--- START ---
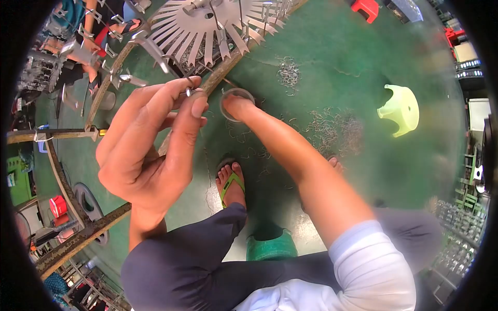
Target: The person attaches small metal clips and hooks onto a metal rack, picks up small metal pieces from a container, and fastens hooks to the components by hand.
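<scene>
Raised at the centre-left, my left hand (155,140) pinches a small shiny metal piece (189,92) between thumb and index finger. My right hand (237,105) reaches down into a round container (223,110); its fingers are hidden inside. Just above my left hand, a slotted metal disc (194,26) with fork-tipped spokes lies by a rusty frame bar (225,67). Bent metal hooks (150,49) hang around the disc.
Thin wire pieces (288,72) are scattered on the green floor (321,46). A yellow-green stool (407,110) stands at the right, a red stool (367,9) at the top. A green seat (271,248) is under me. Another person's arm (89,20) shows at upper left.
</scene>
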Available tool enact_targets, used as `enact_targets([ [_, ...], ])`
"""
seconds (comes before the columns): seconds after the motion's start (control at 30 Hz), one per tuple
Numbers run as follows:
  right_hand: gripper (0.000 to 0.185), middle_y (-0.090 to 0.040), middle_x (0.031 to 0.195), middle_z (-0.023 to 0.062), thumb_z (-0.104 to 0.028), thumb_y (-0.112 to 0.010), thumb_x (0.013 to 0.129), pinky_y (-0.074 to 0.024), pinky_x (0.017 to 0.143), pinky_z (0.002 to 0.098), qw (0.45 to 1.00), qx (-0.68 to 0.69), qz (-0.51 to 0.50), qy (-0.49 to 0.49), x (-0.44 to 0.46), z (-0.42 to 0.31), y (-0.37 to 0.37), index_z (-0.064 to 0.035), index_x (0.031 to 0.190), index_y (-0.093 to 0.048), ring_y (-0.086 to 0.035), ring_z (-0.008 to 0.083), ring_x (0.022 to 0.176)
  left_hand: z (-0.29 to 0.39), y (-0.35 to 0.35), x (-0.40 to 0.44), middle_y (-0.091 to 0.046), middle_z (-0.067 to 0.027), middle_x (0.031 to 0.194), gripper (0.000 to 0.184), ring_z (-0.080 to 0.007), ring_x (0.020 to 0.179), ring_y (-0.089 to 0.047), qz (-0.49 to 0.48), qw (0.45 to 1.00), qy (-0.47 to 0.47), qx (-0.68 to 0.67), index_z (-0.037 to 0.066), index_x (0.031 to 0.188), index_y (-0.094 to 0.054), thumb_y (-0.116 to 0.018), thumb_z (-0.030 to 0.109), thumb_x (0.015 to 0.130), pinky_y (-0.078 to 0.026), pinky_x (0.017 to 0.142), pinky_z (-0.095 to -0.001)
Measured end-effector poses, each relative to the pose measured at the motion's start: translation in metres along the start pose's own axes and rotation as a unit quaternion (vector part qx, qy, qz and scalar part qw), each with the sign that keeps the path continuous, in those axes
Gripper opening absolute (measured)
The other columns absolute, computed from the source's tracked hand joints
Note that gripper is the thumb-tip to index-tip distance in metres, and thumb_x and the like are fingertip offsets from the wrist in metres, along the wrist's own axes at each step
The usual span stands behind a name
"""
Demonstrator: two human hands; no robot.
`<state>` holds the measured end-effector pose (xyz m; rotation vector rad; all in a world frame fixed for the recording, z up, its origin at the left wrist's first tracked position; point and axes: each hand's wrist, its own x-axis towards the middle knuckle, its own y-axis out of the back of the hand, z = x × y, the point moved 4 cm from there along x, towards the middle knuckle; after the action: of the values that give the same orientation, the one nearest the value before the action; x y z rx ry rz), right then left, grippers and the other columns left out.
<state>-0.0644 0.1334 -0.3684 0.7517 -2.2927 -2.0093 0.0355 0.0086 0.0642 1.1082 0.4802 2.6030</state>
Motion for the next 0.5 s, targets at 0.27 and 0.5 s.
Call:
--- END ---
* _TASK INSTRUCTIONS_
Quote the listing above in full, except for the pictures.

* _RESULT OF THIS EXERCISE_
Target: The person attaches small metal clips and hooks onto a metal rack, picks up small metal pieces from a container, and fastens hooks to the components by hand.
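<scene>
Raised at the centre-left, my left hand (155,140) pinches a small shiny metal piece (189,92) between thumb and index finger. My right hand (237,105) reaches down into a round container (223,110); its fingers are hidden inside. Just above my left hand, a slotted metal disc (194,26) with fork-tipped spokes lies by a rusty frame bar (225,67). Bent metal hooks (150,49) hang around the disc.
Thin wire pieces (288,72) are scattered on the green floor (321,46). A yellow-green stool (407,110) stands at the right, a red stool (367,9) at the top. A green seat (271,248) is under me. Another person's arm (89,20) shows at upper left.
</scene>
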Available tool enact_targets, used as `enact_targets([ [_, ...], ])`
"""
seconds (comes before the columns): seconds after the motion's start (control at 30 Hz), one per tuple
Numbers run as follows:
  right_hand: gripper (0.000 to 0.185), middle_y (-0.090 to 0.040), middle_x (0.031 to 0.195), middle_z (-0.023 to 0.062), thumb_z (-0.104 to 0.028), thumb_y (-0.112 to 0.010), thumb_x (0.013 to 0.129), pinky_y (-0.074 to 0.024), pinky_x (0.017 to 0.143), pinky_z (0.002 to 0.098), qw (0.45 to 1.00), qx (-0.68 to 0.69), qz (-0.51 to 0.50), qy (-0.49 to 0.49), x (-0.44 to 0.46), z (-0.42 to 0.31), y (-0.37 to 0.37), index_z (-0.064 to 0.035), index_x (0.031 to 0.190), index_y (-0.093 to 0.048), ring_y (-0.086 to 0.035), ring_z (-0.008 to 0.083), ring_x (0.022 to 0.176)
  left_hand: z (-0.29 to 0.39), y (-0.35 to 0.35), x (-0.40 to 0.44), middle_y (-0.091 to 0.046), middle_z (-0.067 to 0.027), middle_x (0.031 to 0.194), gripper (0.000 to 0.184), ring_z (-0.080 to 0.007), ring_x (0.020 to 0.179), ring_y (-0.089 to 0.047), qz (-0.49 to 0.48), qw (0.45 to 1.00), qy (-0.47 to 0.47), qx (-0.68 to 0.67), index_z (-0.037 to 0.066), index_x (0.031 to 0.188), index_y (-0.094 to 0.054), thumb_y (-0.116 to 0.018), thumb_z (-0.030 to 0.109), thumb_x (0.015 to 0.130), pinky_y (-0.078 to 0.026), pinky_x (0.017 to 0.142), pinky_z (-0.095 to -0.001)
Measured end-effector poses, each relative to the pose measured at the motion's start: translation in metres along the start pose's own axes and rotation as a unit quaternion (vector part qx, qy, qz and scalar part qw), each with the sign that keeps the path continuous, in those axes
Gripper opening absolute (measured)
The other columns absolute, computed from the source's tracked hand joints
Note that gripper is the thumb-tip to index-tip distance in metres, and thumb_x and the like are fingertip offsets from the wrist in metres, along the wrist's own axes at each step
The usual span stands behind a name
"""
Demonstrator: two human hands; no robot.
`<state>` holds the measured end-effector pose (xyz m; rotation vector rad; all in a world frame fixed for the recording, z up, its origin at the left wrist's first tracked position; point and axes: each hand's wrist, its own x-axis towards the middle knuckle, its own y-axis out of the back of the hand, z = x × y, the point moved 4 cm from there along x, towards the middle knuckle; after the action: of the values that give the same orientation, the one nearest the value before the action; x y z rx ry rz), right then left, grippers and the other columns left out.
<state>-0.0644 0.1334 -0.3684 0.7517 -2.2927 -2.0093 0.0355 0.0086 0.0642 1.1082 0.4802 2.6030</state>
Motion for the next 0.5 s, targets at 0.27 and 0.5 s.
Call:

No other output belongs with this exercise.